The variables addresses

Question

Look at this code:

class Test
{
    //
};

Test TestAddress()
{
    Test test;
    cout << "Object Address in function: " << (int)&test << endl;
    return test;
}

int IntAddress()
{
    int test;
    cout << "Integer Address in function: " <<(int)&test << endl;
    return test;
}

int main() {

    int x = IntAddress();
    cout << "Integer Address in Main: " <<(int)&x << endl;

    Test object = TestAddress();
    cout << "Object Address in Main: " <<(int)&object << endl;

    return 0;
}

The output is:

Integer Address in function: 1076679252
Integer Address in Main: 1076679220
Object Address in function: 1076679221
Object Address in function: 1076679221

Could someone explain me why is that, when I'm returning an object by value I receive the same addresses in function and main. But when I do the same thing with an Integer, the adressess are different?

Answer 1

First, you don't need to cast your pointers to int, as operator<<() has an overload that accepts a void* for printing pointer addresses. Any pointer can be passed to << without casting (unless there is a specialized overload present for that pointer type, like the one for char*, in which case you should cast to void* instead of int).

Second, most compilers implement Return Value Optimization when a function returns an object by value (RVO is not used for primitive types, as copies are cheap). So your code is essentially acting more like this behind the scenes:

void TestAddress(Test &result)
{
    cout << "Object Address in function: " << &result << endl;
}

int main()
{
    //...

    Test object;
    TestAddress(object);
    cout << "Object Address in Main: " << &object << endl;

    return 0;
}

Or even this:

void TestAddress(Test &result)
{
    new (&result) Test(); // <-- constructor called here instead!
    cout << "Object Address in function: " << &result << endl;
}

int main()
{
    //...

    Test object; // <-- constructor not called here!
    TestAddress(object);
    cout << "Object Address in Main: " << &object << endl;

    return 0;
}

Either way, the compiler is smart enough to know that the temp object inside the function is going to end up in the caller's object, so it eliminates the temp and acts on the caller's object directly instead.

That is why you see the same memory address being reported by two output statements seemingly acting on two separate objects - they are actually the same object in memory when RVO is being used.

Answer 2

The so called "automatic variables" are allocated on the stack. The moment of their allocation can be subject to compiler optimization.

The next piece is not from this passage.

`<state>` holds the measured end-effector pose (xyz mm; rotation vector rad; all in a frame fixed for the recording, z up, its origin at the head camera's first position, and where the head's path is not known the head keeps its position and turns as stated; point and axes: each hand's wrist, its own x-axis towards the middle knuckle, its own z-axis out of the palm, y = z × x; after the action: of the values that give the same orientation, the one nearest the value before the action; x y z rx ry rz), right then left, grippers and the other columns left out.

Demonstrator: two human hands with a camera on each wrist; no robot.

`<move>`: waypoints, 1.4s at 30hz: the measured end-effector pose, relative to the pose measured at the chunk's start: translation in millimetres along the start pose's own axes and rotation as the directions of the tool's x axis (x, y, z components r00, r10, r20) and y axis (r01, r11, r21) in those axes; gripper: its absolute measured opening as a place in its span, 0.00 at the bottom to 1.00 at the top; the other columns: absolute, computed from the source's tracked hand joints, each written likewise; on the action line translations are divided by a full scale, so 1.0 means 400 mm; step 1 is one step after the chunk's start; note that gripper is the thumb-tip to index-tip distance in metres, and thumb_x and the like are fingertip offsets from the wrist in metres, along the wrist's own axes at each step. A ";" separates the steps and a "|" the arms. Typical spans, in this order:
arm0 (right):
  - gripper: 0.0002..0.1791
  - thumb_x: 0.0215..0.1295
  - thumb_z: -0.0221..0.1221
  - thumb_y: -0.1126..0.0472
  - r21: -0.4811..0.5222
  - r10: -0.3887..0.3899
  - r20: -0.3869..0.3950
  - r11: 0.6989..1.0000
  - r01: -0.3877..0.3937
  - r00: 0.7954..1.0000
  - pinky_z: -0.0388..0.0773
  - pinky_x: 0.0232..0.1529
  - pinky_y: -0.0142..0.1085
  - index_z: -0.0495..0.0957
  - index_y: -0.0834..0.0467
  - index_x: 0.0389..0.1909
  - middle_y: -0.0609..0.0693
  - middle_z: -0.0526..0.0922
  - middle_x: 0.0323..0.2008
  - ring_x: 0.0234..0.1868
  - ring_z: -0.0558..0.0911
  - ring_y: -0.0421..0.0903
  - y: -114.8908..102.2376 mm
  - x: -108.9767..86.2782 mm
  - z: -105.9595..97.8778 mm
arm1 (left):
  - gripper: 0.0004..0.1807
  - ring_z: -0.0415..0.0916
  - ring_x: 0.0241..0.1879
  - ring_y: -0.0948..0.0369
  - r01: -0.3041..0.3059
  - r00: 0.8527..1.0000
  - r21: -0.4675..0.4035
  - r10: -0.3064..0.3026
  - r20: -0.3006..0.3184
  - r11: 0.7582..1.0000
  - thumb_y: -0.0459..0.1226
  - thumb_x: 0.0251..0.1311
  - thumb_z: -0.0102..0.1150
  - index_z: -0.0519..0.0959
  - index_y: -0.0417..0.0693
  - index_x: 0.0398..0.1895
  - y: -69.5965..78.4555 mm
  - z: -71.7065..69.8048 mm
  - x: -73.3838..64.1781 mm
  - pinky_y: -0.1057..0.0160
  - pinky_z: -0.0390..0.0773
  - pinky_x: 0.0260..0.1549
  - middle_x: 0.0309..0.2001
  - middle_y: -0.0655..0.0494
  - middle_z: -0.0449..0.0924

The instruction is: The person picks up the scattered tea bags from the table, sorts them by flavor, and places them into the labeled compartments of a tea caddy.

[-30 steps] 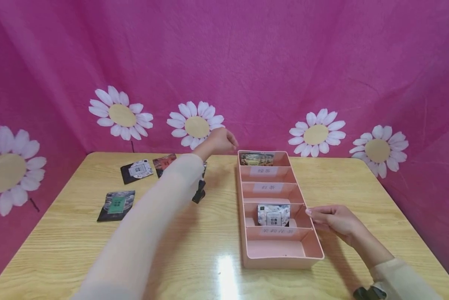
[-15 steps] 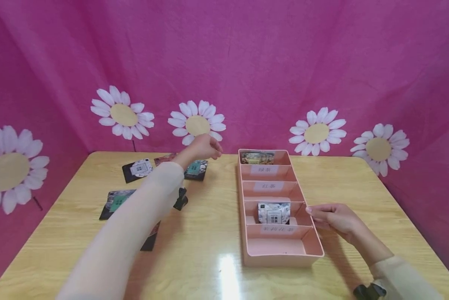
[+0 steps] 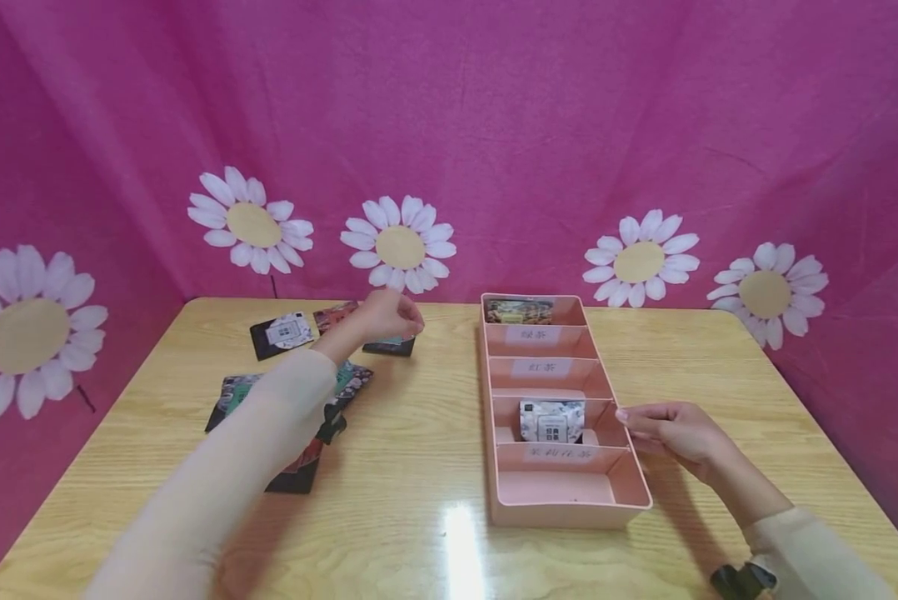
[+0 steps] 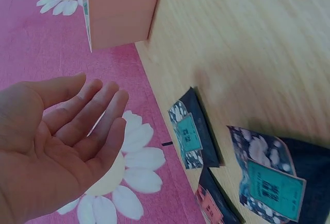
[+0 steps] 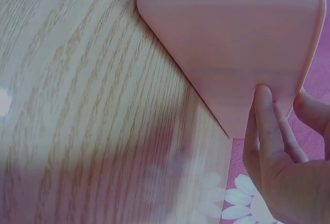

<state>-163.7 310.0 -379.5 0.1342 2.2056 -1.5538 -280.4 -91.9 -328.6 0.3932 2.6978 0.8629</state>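
My left hand (image 3: 391, 317) hovers over a teal-labelled tea packet (image 3: 389, 347) at the back of the table. Its fingers are loosely bent and hold nothing, as the left wrist view shows; the packet (image 4: 188, 134) lies apart from them. My right hand (image 3: 677, 433) pinches the right wall of a long pink divided box (image 3: 569, 515). In the right wrist view its fingers press the outer side (image 5: 232, 44) while the thumb is at the rim. Inside the box, a yellow-green packet (image 3: 519, 312) is in the farthest compartment and a white packet (image 3: 552, 421) stands nearer the front.
Further packets lie on the wooden table (image 3: 404, 517): a white-and-black one (image 3: 284, 333), a red one (image 3: 334, 317), a teal-labelled one (image 3: 357, 382) and a red-and-black one (image 3: 295, 477). My left forearm partly covers some. Paper labels mark the dividers. A pink flowered curtain (image 3: 494, 150) hangs behind.
My left hand has moved left and down from near the box's far end to above the teal-labelled packet. The right hand keeps its hold on the box.
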 end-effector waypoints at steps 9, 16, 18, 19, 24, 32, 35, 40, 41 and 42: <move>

When a local variable is returned by value, the compiler has essentially two choices:

• Allocate the variable within the function, then, at the return
  • Create a temporary and copy the variable in it and
  • Destroy the variable
• then at the = in the caller, copy the temporary into the caller receiving constructing variable.

Or, it can:

• see that the function local variable is the only expression used in the return statement (there is just one return, there, so that's trivial)
• see that the return value is actually used to construct the caller variable, hence...
• allocate only one variable in the caller space, just before the call and the function local one be a reference to it, and eliminate all the copy stuff.

Now, since the cost to "copy an integer" and of "dereferece an integer" in term of CPU processing are in favor of the copy (an int is the CPU primitive number type), and since "temporary integer" can fit a CPU register (so it's not a "copy to memory) the compiler use the first method for int's.

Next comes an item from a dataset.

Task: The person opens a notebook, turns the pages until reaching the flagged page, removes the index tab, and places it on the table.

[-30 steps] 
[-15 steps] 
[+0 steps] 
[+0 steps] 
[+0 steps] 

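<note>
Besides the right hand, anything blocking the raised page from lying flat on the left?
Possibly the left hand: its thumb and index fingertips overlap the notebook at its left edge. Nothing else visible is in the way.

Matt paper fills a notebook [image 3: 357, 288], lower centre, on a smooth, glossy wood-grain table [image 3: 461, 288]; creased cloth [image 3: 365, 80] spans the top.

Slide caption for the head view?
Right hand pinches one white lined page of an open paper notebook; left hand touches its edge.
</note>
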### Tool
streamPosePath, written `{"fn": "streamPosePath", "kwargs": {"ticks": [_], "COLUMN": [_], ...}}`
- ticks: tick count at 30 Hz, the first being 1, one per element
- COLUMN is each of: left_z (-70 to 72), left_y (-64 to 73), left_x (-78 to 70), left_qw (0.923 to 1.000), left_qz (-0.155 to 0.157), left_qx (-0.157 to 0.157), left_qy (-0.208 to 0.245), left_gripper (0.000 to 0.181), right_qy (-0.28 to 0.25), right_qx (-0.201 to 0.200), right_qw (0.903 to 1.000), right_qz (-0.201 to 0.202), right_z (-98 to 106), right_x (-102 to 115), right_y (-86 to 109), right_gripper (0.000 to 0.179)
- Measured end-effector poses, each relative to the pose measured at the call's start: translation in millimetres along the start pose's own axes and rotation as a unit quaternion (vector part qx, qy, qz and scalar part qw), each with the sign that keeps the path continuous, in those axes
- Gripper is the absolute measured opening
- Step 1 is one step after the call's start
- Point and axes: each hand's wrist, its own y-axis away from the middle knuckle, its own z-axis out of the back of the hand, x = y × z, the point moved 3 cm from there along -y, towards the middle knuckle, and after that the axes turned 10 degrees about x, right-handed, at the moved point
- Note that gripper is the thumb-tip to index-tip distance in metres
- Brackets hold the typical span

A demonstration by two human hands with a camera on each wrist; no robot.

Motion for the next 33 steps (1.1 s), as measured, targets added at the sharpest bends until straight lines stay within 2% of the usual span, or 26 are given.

Since a class can have whatever size (and copy may have higher cost), the compiler can decide do adopt the second method.

In any case, you should not care about that: the external observable behavior will be the same, since the access to the external and internal variables are mutually exclusive.

Answer 3

I think that your compiler is applying return value optimization, where main() and TestAddress() are acting on the same object variable in memory.

Answer 4

Wyjun,

When you return an object by value, both of those objects contain the same pointer. However, when you return a primitive by value, the primitive within the function scope is destroyed, it's value already being contained in the callee's stack frame, and that value will be reallocated to a new memory space.

Please let me know if you have any questions!

Thank you for your time,